Here Lassiter paused while he turned his sombrero round and round, in his familiar habit, and his eyes had the look of a man seeing over again some thrilling spectacle, and under his red bronze there was strange animation.

“Like a shot, then, Venters told Tull that the friendship between you an' him was all over, an' he was leaving your place. He said you'd both of you broken off in the hope of propitiatin' your people, but you hadn't changed your mind otherwise, an' never would.

“Next he spoke up for you. I ain't goin' to tell you what he said. Only—no other woman who ever lived ever had such tribute! You had a champion, Jane, an' never fear that those thick-skulled men don't know you now. It couldn't be otherwise. He spoke the ringin', lightnin' truth.... Then he accused Tull of the underhand, miserable robbery of a helpless woman. He told Tull where the red herd was, of a deal made with Oldrin', that Jerry Card had made the deal. I thought Tull was goin' to drop, an' that little frog-legged cuss, he looked some limp an' white. But Venters's voice would have kept anybody's legs from bucklin'. I was stiff myself. He went on an' called Tull—called him every bad name ever known to a rider, an' then some. He cursed Tull. I never hear a man get such a cursin'. He laughed in scorn at the idea of Tull bein' a minister. He said Tull an' a few more dogs of hell builded their empire out of the hearts of such innocent an' God-fearin' women as Jane Withersteen. He called Tull a binder of women, a callous beast who hid behind a mock mantle of righteousness—an' the last an' lowest coward on the face of the earth. To prey on weak women through their religion—that was the last unspeakable crime!

“Then he finished, an' by this time he'd almost lost his voice. But his whisper was enough. 'Tull,' he said, 'she begged me not to draw on you to-day. She would pray for you if you burned her at the stake.... But listen!... I swear if you and I ever come face to face again, I'll kill you!'

“We backed out of the door then, an' up the road. But nobody follered us.”

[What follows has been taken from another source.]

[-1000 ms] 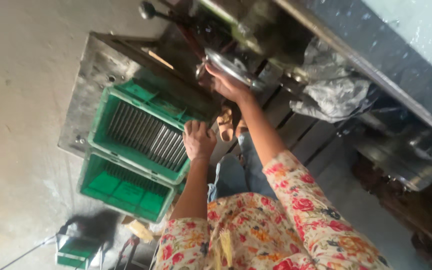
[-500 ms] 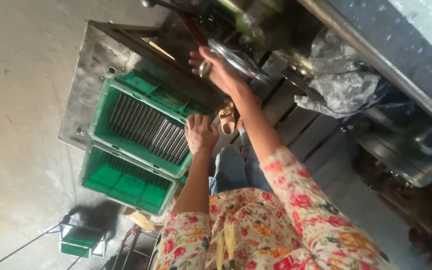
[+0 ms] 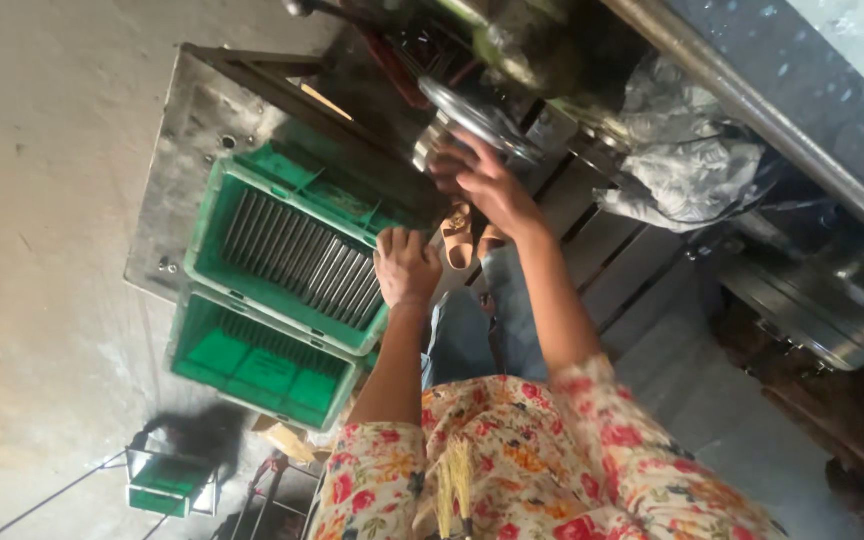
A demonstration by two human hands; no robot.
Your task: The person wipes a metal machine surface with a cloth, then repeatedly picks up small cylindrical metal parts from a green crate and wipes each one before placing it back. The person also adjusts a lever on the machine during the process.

Jane found herself weeping passionately. She had not been conscious of it till Lassiter ended his story, and she experienced exquisite pain and relief in shedding tears. Long had her eyes been dry, her grief deep; long had her emotions been dumb. Lassiter's story put her on the rack; the appalling nature of Venters's act and speech had no parallel as an outrage; it was worse than bloodshed. Men like Tull had been shot, but had one ever been so terribly denounced in public? Over-mounting her horror, an uncontrollable, quivering passion shook her very soul. It was sheer human glory in the deed of a fearless man. It was hot, primitive instinct to live—to fight. It was a kind of mad joy in Venters's chivalry. It was close to the wrath that had first shaken her in the beginning of this war waged upon her.

“Well, well, Jane, don't take it that way,” said Lassiter, in evident distress. “I had to tell you. There's some things a feller jest can't keep. It's strange you give up on hearin' that, when all this long time you've been the gamest woman I ever seen. But I don't know women. Mebbe there's reason for you to cry. I know this—nothin' ever rang in my soul an' so filled it as what Venters did. I'd like to have done it, but—I'm only good for throwin' a gun, en' it seems you hate that.... Well, I'll be goin' now.”

“Where?”

“Venters took Wrangle to the stable. The sorrel's shy a shoe, an' I've got to help hold the big devil an' put on another.”

“Tell Bern to come for the pack I want to give him—and—and to say good-by,” called Jane, as Lassiter went out.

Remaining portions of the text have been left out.